Didi Kuo (Center on Democracy, Development and the Rule of Law, Stanford University) and I are excited to share our new article, Associational Party-Building: A Path to Rebuilding Democracy, which is out today in the Columbia Law Review Forum.
This Piece advances a fundamentally different orientation to democracy reform. It starts from the premise that the ultimate normative goals of democratic reform should be policy responsiveness and the restoration of confidence in government through its functionality. And it looks to ways to achieve those goals without legislative intervention. Voters should have easier access to the ballot. Legislatures must be un-gerrymandered, and economic elites, like hyper-partisan ideologues, should have less inﬂuence over politics. But, we argue, procedural reforms do little to ensure government responsiveness. Political parties, by contrast, if systematically strengthened as organizations with deeper ties to voters, have enormous potential to boost not just voter turnout, but democracy itself.
Political parties are the only civic associations with the capacity to organize at a scale that matters and the only intermediaries that both communicate with voters and govern. Yet it is no surprise that many Americans, including democracy reformers, are skeptical about political parties. They seem incapable of performing their basic representative functions. Further, pundits and scholars focus much more on parties as vehicles for funding elections, as policy-demanders, or as heuristic brands governed by political elites, rather than as intermediaries.

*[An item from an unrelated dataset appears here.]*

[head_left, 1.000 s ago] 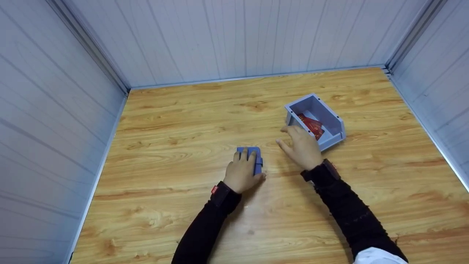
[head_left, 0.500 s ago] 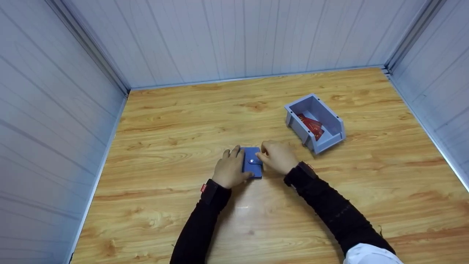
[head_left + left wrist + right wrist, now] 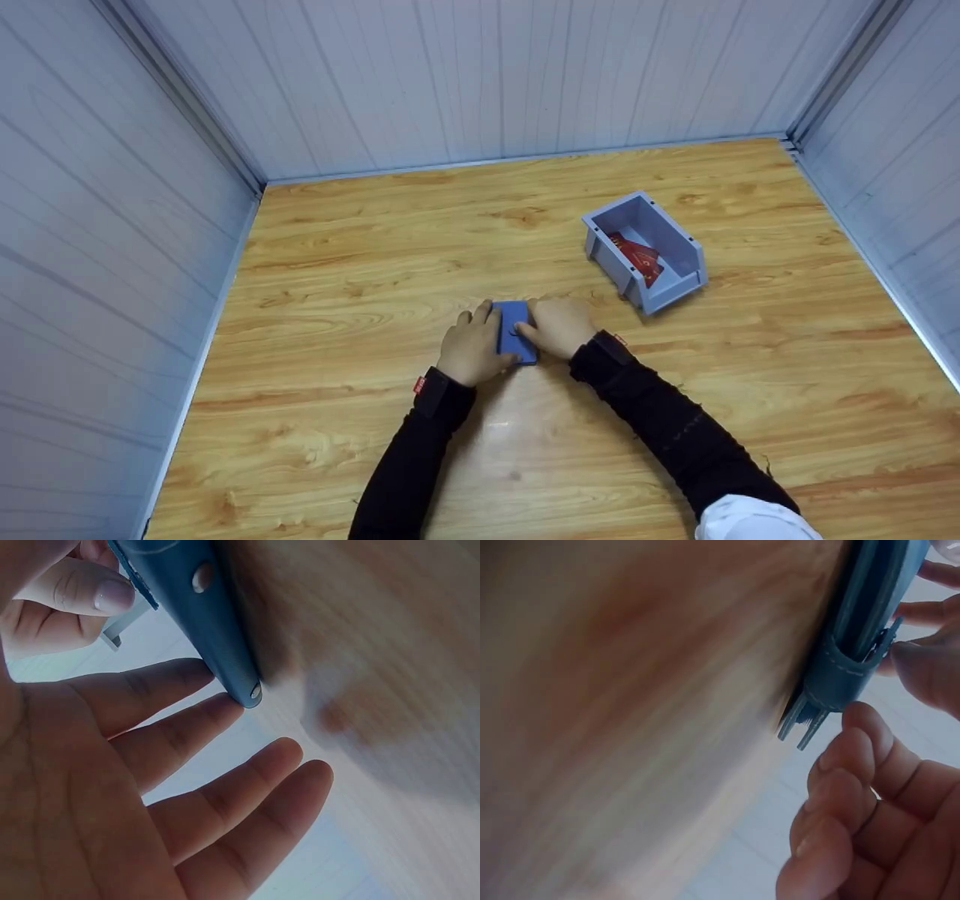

Our Piece argues that Americans need to shed their anti-partyism. We explain why Americans need strong parties, how we should conceive of them, and how we might get there. Distilling and further developing an argument I first made in 2019, we explain that reestablishing parties as strong intermediaries with linkages to civic groups and citizens is likely to be an effective strategy, in the long run, for rebuilding trust in democratic institutions overall. Parties with the commitment and capacity to engage in mobilization between election cycles, including through local civic groups, have the potential to bring about the responsiveness essential for democratic governance and public trust. The Piece both articulates the basis for these theoretical hypotheses and offers preliminary data to support them.
In all, we advance a fundamentally different conception of political parties in the hopes of setting a research agenda capable of more systematically testing the hypothesis. Over the next few days, I look forward to sharing more details about our argument.